Gegen Wundgeruch hilft am besten ein Zusammenspiel mehrerer Maßnahmen:

  • Die Ursache klären lassen: Wundgeruch ist ein Signal. Bevor nur der Geruch überdeckt wird, sollte das Behandlungsteam die Ursache klären – zum Beispiel eine Infektion, einen Biofilm oder abgestorbenes Gewebe. Davon hängt die richtige Behandlung ab.
  • Abgestorbenes Gewebe entfernen lassen: Abgestorbenes Gewebe ist ein wichtiger Geruchsverursacher und sollte regelmäßig fachgerecht entfernt werden – meist im Rahmen des Verbandwechsels durch das Pflege- oder Behandlungsteam.
  • Verbandwechsel anpassen: Bei stark riechenden Wunden können häufigere Verbandwechsel helfen, damit sich keine Wundflüssigkeit staut. Zu häufige Wechsel sind aber auch nicht ideal – das richtige Maß stimmen Sie am besten mit Ihrem Behandlungsteam ab.
  • Geruchsbindende Auflagen nutzen: Wundauflagen mit Aktivkohle sind eine praktische Hilfe, um den Geruch im Alltag zu kontrollieren – gerade in der Zeit zwischen den Verbandwechseln.
  • Nach modernen Verfahren fragen: Eine Kaltplasma-Therapie wie PlasmaDerm kann Teil der Wundversorgung sein, um die Keimzahl zu verringern und dem Geruch an der Ursache entgegenzuwirken. Fragen Sie Ihr Behandlungsteam, ob das für Sie infrage kommt.
  • Offen darüber sprechen: Trauen Sie sich, das Thema Wundgeruch anzusprechen – es ist nichts, wofür man sich schämen müsste. Wenn Sie wissen, dass Ihr Behandlungsteam das Problem kennt und angeht, fühlen Sie sich besser aufgehoben.

Fazit: Wundgeruch als Signal – und wie man therapeutisch ansetzen kann

Wundgeruch ist kein unvermeidliches Schicksal chronischer Wunden. Er ist ein klinisches Signal, das therapeutisch adressiert werden kann – und sollte. Wer an der Ursache ansetzt, also an der bakteriellen Besiedelung und dem Biofilm, schafft nicht nur eine geruchsärmere Versorgungssituation, sondern verbessert gleichzeitig das Wundmilieu insgesamt.

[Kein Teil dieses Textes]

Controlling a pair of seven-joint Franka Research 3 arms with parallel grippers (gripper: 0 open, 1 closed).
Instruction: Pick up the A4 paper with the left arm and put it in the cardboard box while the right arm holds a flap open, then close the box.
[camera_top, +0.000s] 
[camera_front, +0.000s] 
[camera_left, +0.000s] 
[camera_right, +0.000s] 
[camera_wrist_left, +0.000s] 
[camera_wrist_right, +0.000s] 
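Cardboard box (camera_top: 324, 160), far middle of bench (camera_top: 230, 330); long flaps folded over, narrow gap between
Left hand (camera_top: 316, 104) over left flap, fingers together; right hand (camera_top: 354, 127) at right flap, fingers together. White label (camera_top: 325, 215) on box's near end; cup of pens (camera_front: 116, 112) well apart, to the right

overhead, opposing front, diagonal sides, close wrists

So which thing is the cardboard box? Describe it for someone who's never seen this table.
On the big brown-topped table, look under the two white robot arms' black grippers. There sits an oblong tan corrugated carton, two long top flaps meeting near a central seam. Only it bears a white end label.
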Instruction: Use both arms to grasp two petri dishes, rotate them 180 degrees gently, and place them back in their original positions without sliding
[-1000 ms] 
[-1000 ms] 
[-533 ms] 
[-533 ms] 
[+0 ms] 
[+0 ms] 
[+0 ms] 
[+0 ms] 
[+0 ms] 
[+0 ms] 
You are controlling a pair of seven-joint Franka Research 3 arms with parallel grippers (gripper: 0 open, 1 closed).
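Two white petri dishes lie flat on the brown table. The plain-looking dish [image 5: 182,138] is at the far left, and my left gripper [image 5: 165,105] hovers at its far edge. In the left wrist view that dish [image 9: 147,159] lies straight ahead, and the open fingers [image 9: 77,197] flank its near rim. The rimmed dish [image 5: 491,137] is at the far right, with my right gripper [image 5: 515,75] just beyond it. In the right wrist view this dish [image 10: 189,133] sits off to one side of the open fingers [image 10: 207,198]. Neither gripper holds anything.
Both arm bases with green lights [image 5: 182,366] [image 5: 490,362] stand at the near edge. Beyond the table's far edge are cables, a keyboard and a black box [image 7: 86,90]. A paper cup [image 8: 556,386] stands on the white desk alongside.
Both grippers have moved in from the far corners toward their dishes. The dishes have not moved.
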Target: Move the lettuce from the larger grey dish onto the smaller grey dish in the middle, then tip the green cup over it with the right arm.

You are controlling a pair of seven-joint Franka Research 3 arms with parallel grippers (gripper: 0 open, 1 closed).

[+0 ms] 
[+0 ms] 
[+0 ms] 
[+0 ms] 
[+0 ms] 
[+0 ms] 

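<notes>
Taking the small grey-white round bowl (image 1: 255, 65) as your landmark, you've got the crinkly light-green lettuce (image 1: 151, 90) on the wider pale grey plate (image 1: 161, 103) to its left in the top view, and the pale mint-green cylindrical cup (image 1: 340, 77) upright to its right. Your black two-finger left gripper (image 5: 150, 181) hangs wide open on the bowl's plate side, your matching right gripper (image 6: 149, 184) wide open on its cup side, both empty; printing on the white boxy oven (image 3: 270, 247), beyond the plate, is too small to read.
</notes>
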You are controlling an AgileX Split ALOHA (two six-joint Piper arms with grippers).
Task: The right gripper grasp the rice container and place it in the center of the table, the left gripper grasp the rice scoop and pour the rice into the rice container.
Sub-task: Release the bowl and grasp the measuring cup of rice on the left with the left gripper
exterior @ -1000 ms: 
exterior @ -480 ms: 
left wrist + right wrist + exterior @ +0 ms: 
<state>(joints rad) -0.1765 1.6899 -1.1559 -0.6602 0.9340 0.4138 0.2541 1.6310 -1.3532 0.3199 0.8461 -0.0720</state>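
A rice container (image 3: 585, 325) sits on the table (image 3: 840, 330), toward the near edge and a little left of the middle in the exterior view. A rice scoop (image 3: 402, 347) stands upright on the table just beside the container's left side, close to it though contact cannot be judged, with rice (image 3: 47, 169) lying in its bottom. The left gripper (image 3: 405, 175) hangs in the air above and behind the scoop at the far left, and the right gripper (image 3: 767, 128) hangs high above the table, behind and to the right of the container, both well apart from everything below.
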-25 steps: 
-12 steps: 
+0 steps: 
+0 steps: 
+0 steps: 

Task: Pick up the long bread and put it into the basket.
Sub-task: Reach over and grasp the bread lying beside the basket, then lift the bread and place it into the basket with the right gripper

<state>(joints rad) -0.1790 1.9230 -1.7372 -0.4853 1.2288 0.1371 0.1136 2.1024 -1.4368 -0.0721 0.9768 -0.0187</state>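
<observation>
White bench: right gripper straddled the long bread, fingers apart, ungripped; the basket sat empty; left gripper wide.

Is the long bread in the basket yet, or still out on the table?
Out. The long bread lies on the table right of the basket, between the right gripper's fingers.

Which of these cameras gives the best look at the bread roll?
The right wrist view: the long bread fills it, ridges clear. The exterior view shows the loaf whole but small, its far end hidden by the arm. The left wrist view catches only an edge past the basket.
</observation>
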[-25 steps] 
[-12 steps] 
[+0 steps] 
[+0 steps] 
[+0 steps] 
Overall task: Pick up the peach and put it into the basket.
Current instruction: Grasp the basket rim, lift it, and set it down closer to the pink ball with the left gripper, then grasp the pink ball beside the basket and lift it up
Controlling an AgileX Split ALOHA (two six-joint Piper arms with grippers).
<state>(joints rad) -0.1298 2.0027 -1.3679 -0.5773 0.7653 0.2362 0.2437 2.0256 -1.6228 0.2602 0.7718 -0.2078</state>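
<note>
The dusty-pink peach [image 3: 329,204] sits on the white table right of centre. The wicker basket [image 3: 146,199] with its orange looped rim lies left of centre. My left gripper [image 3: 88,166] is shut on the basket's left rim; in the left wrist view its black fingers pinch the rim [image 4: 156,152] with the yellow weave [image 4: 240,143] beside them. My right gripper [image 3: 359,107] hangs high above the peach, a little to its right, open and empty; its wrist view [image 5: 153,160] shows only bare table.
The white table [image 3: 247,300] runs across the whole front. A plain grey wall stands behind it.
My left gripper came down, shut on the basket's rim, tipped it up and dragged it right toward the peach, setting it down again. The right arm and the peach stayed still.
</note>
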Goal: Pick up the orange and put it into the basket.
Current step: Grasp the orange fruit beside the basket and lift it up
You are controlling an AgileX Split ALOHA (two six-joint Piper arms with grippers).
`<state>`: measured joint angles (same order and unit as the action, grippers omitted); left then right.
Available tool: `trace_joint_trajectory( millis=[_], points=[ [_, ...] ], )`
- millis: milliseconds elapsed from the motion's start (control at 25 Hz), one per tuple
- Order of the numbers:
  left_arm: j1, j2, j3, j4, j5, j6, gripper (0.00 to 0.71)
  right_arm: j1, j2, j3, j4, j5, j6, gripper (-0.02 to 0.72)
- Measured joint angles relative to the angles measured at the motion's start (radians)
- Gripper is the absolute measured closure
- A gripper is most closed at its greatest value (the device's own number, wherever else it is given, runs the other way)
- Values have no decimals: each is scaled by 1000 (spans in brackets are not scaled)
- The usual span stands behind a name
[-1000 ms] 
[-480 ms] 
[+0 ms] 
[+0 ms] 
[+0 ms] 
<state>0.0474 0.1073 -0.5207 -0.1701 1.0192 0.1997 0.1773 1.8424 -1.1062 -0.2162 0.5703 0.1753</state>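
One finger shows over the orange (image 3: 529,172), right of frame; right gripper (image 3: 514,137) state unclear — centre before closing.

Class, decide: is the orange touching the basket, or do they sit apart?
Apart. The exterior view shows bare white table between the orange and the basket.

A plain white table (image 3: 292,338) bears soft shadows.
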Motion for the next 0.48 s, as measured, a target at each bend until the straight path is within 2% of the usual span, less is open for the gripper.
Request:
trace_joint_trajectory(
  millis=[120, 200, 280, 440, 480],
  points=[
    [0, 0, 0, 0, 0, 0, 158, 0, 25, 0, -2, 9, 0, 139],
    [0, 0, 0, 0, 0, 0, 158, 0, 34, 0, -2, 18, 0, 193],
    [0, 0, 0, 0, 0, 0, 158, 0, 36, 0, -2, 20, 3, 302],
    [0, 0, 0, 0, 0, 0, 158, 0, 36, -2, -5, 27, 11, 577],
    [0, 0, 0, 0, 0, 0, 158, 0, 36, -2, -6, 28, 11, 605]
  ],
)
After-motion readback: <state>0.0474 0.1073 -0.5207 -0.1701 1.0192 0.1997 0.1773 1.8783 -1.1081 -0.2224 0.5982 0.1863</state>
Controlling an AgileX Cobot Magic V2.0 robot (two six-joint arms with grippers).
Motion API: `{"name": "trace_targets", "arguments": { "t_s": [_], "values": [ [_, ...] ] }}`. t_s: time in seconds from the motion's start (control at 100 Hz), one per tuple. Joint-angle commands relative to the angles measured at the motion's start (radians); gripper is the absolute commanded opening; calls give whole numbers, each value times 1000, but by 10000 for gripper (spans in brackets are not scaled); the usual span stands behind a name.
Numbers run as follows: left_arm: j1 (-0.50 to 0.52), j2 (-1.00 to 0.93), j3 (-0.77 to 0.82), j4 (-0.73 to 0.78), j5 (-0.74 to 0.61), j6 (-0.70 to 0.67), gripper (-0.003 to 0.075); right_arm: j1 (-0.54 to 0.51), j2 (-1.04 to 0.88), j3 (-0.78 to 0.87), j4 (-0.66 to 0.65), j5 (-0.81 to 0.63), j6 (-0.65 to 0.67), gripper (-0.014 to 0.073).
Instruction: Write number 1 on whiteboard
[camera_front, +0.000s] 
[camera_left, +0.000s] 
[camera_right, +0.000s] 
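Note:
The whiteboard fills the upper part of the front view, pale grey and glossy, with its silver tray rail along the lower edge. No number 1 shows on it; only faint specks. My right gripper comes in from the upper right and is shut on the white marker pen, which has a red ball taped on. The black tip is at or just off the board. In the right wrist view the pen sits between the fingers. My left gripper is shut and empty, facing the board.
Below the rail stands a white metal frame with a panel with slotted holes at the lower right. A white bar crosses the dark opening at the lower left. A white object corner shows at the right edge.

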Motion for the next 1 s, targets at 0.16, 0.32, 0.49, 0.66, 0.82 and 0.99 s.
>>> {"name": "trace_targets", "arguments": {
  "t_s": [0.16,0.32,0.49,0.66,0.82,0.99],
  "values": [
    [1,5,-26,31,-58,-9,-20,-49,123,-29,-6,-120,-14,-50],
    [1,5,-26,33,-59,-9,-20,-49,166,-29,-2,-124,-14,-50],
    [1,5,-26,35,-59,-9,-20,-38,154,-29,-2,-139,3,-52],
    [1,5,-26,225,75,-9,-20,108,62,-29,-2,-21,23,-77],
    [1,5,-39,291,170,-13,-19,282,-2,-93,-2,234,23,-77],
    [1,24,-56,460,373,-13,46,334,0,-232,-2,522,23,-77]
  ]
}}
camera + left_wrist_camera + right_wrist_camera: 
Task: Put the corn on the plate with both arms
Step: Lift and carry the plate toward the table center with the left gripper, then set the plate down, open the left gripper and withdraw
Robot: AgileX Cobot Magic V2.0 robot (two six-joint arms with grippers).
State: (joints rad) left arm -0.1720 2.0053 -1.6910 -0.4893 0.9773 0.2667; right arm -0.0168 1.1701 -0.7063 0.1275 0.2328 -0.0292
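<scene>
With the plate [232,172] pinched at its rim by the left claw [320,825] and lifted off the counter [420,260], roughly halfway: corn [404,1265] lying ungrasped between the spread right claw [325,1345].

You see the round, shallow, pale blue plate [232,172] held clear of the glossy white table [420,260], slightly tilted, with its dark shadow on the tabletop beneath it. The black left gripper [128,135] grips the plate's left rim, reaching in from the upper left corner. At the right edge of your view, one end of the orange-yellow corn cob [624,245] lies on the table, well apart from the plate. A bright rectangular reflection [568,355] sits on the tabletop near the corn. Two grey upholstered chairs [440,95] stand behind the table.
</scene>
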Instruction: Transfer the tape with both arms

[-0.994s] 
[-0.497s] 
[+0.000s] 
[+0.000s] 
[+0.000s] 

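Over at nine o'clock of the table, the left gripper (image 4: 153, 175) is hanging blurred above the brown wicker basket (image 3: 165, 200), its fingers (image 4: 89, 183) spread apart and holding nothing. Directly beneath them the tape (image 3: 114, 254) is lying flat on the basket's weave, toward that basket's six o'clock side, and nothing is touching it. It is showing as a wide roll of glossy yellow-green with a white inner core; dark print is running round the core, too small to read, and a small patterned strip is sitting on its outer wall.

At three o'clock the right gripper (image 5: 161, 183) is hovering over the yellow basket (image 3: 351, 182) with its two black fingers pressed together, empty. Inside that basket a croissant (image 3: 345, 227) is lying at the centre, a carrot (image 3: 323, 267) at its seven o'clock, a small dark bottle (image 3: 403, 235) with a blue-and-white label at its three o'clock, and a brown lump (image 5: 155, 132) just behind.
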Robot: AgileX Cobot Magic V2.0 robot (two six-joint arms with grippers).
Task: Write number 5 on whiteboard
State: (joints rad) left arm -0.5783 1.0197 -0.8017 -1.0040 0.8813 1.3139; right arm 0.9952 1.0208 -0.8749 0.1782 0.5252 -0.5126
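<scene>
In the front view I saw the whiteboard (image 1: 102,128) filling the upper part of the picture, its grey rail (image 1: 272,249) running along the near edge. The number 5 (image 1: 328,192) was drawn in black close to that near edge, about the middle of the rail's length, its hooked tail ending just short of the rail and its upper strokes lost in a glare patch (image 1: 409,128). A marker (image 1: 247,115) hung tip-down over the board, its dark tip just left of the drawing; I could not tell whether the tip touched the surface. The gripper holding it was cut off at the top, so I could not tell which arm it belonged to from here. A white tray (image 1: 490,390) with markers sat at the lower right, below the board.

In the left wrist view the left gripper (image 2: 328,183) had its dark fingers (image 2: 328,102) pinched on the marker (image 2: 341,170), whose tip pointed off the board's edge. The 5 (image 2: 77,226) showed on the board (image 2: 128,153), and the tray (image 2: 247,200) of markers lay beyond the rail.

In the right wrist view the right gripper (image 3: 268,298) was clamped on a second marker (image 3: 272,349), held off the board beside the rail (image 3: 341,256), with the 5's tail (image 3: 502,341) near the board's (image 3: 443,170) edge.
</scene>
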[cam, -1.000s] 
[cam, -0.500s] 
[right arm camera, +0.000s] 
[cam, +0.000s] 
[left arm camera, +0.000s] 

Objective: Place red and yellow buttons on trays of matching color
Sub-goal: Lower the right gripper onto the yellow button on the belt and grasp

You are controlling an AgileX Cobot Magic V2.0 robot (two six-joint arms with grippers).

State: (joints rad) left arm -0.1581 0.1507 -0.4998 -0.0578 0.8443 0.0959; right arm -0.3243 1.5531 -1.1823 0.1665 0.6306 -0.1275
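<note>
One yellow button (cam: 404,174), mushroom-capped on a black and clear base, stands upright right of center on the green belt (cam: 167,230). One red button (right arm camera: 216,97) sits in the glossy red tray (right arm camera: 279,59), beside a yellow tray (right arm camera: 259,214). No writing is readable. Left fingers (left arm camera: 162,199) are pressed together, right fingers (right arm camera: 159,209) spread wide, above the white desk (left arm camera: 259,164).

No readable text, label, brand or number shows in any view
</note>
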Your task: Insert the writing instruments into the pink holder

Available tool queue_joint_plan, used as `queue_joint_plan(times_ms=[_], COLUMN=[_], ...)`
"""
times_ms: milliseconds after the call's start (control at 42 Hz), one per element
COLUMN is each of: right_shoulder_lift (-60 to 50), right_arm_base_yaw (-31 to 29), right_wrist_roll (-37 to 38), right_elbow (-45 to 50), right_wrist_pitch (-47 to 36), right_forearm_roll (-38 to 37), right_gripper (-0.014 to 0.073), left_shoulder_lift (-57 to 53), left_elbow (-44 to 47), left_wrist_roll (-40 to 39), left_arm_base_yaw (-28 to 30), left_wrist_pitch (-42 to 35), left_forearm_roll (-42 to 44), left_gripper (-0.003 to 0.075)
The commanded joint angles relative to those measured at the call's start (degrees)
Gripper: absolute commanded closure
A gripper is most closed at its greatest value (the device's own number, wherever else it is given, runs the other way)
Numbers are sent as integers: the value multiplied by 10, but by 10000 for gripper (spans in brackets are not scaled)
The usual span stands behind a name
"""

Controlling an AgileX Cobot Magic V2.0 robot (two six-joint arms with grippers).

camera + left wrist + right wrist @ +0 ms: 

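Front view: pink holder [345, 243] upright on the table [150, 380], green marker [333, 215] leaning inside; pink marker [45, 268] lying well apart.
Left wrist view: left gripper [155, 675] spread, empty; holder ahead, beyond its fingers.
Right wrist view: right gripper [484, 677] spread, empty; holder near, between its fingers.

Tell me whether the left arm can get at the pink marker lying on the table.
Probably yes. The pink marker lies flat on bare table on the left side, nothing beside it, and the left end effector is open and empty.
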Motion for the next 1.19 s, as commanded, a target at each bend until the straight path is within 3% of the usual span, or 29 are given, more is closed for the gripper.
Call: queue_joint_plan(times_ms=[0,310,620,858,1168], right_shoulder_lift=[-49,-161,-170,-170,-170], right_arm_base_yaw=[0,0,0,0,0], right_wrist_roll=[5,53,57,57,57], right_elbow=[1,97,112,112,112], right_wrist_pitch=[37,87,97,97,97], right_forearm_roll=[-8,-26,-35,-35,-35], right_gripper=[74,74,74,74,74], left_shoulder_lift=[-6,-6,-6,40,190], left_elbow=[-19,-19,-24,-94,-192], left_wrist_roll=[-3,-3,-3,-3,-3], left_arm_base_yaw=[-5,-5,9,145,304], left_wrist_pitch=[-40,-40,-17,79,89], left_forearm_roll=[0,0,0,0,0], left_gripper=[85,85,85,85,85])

PlasmaDerm ist hier eine Therapieoption: Es verringert nachweislich die Keimzahl, wirkt gegen den Biofilm und verbessert die Durchblutung des Gewebes.

Für Betroffene und Angehörige gilt: Wundgeruch muss man nicht stillschweigend hinnehmen. Es gibt Wege, ihn zu verringern – und damit ein Stück Lebensqualität zurückzugewinnen.